◆ Problem description: Exactly as written, output each of the lines below, with no images.
(Material for this task)
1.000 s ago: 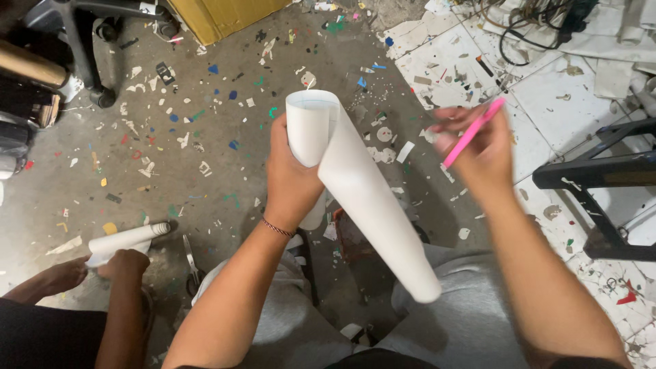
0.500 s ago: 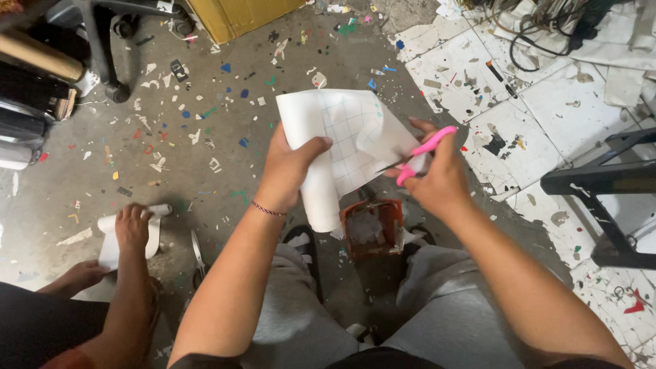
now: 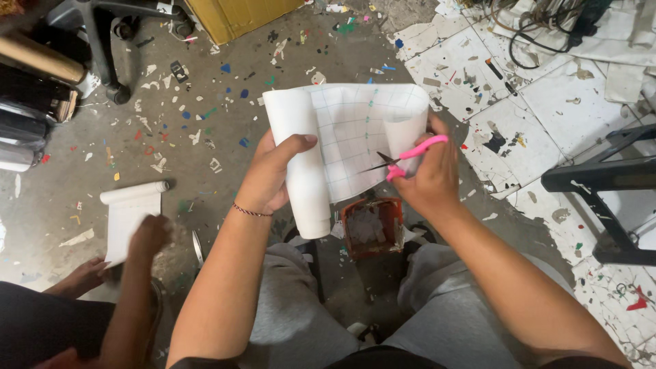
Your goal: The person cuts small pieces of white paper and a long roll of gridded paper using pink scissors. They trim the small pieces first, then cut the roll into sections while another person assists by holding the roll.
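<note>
- Head view: the left hand [image 3: 270, 179] is clamped round the rolled part of a white sheet [image 3: 355, 140], thumb across the front, holding it up above the lap
- The right hand [image 3: 427, 179] is closed through the handles of pink scissors [image 3: 408, 157], just right of the sheet's unrolled flap; the blades are parted and point left over the gridded side
- How far along, as a judgement: the sheet is partly unrolled with its grid showing, and no cut line shows in it, so the cutting looks barely begun and most of it is left
- An orange bin [image 3: 372, 227] with pale scraps sits on the floor just below the sheet, between the knees
- Well left of the sheet, another person's hand [image 3: 147, 236] rests by a second white roll [image 3: 130, 212] lying on the grey floor [image 3: 205, 89]
- Count: two white rolls, one pair of scissors, one bin, many small coloured scraps scattered over the floor
</note>
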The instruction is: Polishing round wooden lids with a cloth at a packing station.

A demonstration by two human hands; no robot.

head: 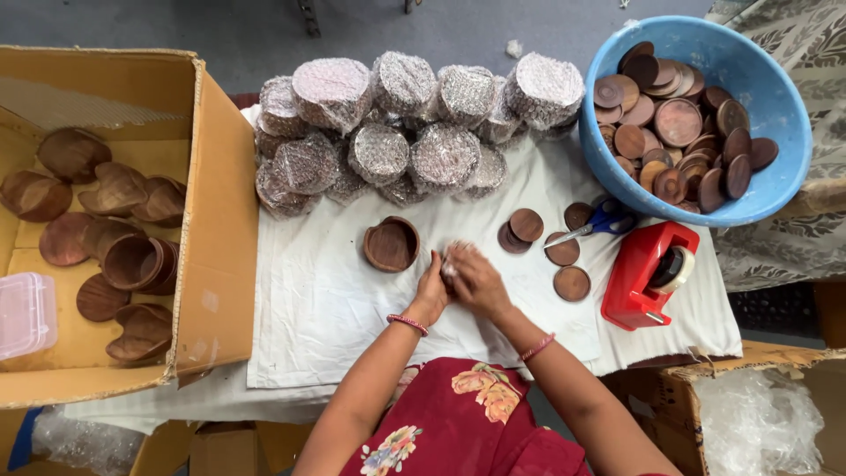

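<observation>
While both my hands close together on a small bubble-wrapped bundle (451, 263), left hand (432, 295) and right hand (476, 280) touching, the wooden bowl (391, 244) sits just left, nearer the left hand.

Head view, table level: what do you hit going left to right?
Clear plastic container → cardboard box of wooden bowls → lone wooden bowl → both hands clasped on a small wrapped item → loose wooden discs → red tape dispenser → blue tub of discs.

1 cardboard box (220, 220), 1 blue tub (775, 159), 1 red tape dispenser (639, 273), 1 scissors (599, 220), 1 wood bowl on cloth (391, 244), 5 loose wood discs (527, 225), approx 15 bubble-wrapped bundles (333, 91), 1 plastic tub (26, 313).
</observation>
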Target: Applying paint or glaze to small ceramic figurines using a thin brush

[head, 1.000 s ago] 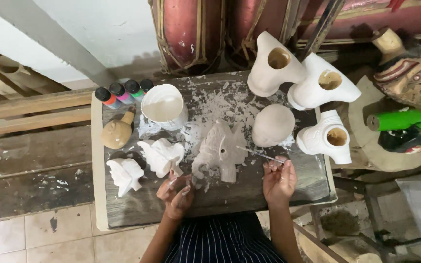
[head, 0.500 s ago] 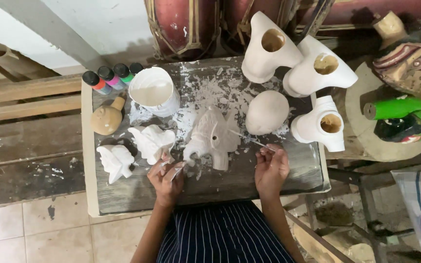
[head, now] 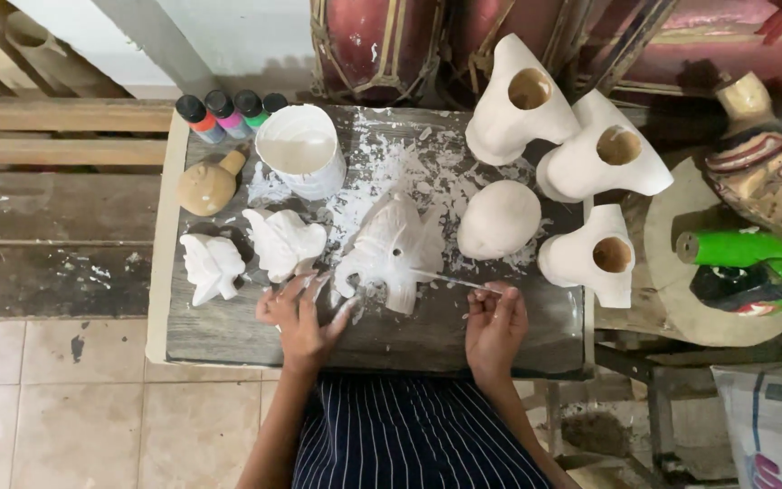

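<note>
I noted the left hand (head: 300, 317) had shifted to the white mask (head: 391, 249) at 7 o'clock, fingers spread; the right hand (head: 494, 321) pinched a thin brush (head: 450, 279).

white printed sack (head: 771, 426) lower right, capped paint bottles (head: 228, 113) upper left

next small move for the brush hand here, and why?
Probably draw the thin brush in the right hand across the white mask: its tip already rests on the mask's face, and the left hand steadies the mask's lower edge.
</note>
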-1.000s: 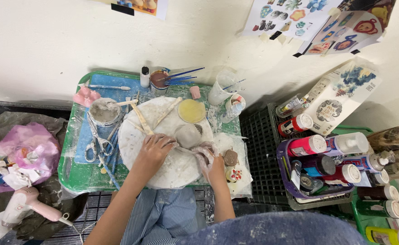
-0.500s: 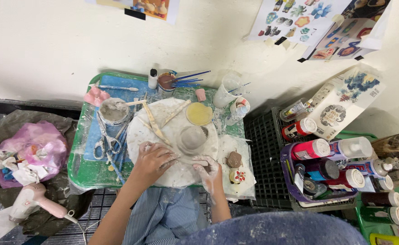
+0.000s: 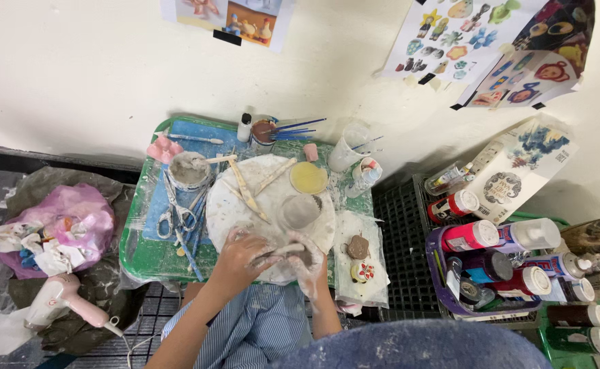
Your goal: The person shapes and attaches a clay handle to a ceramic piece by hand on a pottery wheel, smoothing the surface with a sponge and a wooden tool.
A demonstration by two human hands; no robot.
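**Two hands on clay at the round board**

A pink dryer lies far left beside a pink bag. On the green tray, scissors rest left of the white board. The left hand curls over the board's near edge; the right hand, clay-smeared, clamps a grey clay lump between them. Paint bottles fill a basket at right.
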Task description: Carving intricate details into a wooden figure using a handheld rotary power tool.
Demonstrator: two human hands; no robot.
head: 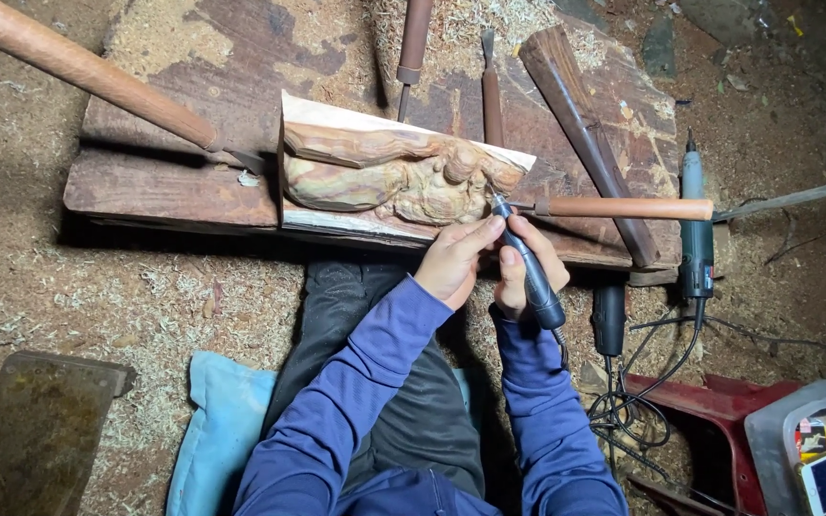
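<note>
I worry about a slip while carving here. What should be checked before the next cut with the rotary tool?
1. Grip on the rotary tool: right hand wraps its body. Ok.
2. Support: left hand rests beside the tip, fingers touching the tool. Ok, though close to the bit.
3. Tip on the carving: it meets the carving's right lower edge. Ok.
4. Carving held firm on the plank: no clamp shows. Cannot tell.
5. Cord: it runs down past the right sleeve, away from the tip. Ok.
6. Loose chisel lies just right of the hands, within elbow range. Not ok.
</note>
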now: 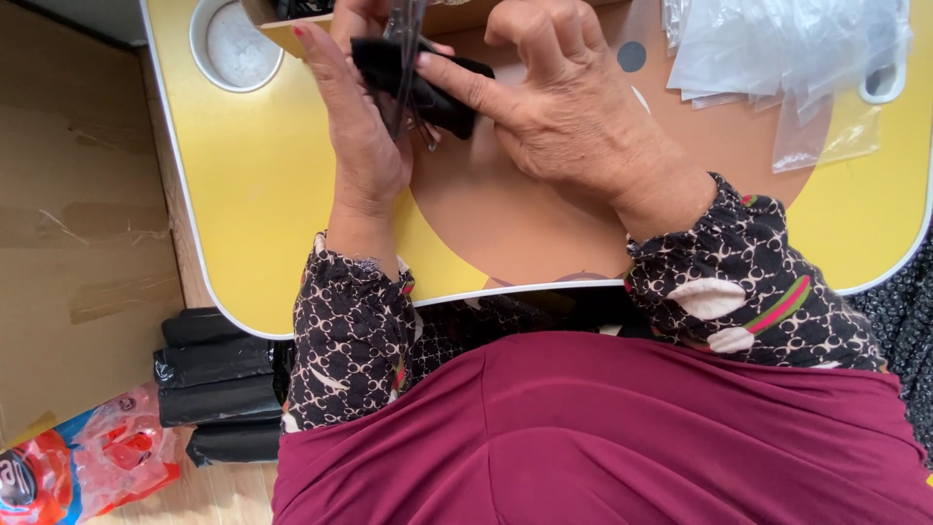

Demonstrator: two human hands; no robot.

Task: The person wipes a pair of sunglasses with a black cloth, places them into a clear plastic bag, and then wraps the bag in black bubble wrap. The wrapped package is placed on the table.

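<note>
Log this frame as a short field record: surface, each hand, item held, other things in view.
surface: yellow lap table with a brown rounded design in the middle
left hand: fingers curled round a black cloth piece
right hand: fingers pressing on the same black cloth piece
also held: a thin clear wrap around the cloth; its details are unclear
table top right: pile of clear plastic bags
table top left: round cup recess
floor left: black rolls, cardboard
</note>
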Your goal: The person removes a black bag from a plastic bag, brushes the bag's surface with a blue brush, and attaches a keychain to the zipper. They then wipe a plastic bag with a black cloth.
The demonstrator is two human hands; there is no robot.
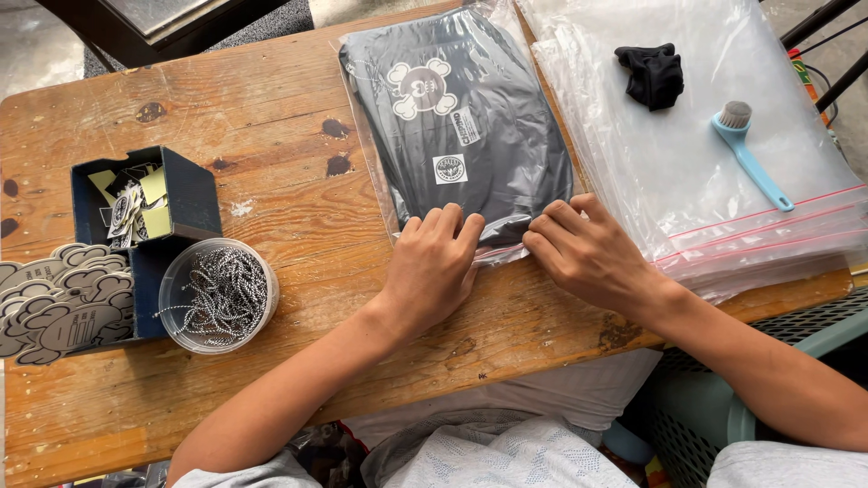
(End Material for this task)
◆ Response to this task:
1.000 s ago: 
0.500 s ago: 
now: 
Your goal: The person cuts small pieces of white paper and a long roll of gridded paper using pink scissors. They trim the small pieces first, then cut the roll into sections while another person assists by holding the roll.
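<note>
- Head view: the left hand [image 3: 270, 179] is clamped round the rolled part of a white sheet [image 3: 355, 140], thumb across the front, holding it up above the lap
- The right hand [image 3: 427, 179] is closed through the handles of pink scissors [image 3: 408, 157], just right of the sheet's unrolled flap; the blades are parted and point left over the gridded side
- How far along, as a judgement: the sheet is partly unrolled with its grid showing, and no cut line shows in it, so the cutting looks barely begun and most of it is left
- An orange bin [image 3: 372, 227] with pale scraps sits on the floor just below the sheet, between the knees
- Well left of the sheet, another person's hand [image 3: 147, 236] rests by a second white roll [image 3: 130, 212] lying on the grey floor [image 3: 205, 89]
- Count: two white rolls, one pair of scissors, one bin, many small coloured scraps scattered over the floor
</note>
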The instruction is: Polishing round wooden lids with a cloth at a packing station.

A demonstration by two human hands; no robot.

head: 

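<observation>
While both my hands close together on a small bubble-wrapped bundle (451, 263), left hand (432, 295) and right hand (476, 280) touching, the wooden bowl (391, 244) sits just left, nearer the left hand.

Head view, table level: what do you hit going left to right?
Clear plastic container → cardboard box of wooden bowls → lone wooden bowl → both hands clasped on a small wrapped item → loose wooden discs → red tape dispenser → blue tub of discs.

1 cardboard box (220, 220), 1 blue tub (775, 159), 1 red tape dispenser (639, 273), 1 scissors (599, 220), 1 wood bowl on cloth (391, 244), 5 loose wood discs (527, 225), approx 15 bubble-wrapped bundles (333, 91), 1 plastic tub (26, 313).
</observation>
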Target: Applying paint or glaze to small ceramic figurines using a thin brush

[head, 1.000 s ago] 
[head, 0.500 s ago] 
[head, now] 

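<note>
I noted the left hand (head: 300, 317) had shifted to the white mask (head: 391, 249) at 7 o'clock, fingers spread; the right hand (head: 494, 321) pinched a thin brush (head: 450, 279).

white printed sack (head: 771, 426) lower right, capped paint bottles (head: 228, 113) upper left

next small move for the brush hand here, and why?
Probably draw the thin brush in the right hand across the white mask: its tip already rests on the mask's face, and the left hand steadies the mask's lower edge.
</note>
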-1.000s: 
-0.500s: 
+0.000s: 
Your goal: The person shapes and attaches a clay handle to a ceramic piece by hand on a pottery wheel, smoothing the surface with a sponge and a wooden tool.
A demonstration by two human hands; no robot.
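**Two hands on clay at the round board**

A pink dryer lies far left beside a pink bag. On the green tray, scissors rest left of the white board. The left hand curls over the board's near edge; the right hand, clay-smeared, clamps a grey clay lump between them. Paint bottles fill a basket at right.
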Task description: Carving intricate details into a wooden figure using a handheld rotary power tool.
Demonstrator: two human hands; no robot.
head: 
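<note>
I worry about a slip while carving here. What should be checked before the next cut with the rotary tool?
1. Grip on the rotary tool: right hand wraps its body. Ok.
2. Support: left hand rests beside the tip, fingers touching the tool. Ok, though close to the bit.
3. Tip on the carving: it meets the carving's right lower edge. Ok.
4. Carving held firm on the plank: no clamp shows. Cannot tell.
5. Cord: it runs down past the right sleeve, away from the tip. Ok.
6. Loose chisel lies just right of the hands, within elbow range. Not ok.
</note>
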now: 

Demonstrator: two human hands; no robot.

Task: The person wipes a pair of sunglasses with a black cloth, places them into a clear plastic bag, and then wraps the bag in black bubble wrap. The wrapped package is placed on the table.

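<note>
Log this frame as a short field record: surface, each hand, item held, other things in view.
surface: yellow lap table with a brown rounded design in the middle
left hand: fingers curled round a black cloth piece
right hand: fingers pressing on the same black cloth piece
also held: a thin clear wrap around the cloth; its details are unclear
table top right: pile of clear plastic bags
table top left: round cup recess
floor left: black rolls, cardboard
</note>
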Your goal: The person removes a black bag from a plastic bag, brushes the bag's surface with a blue brush, and attaches a keychain to the zipper. They then wipe a plastic bag with a black cloth.
The demonstrator is two human hands; there is no robot.

The answer has now been finished.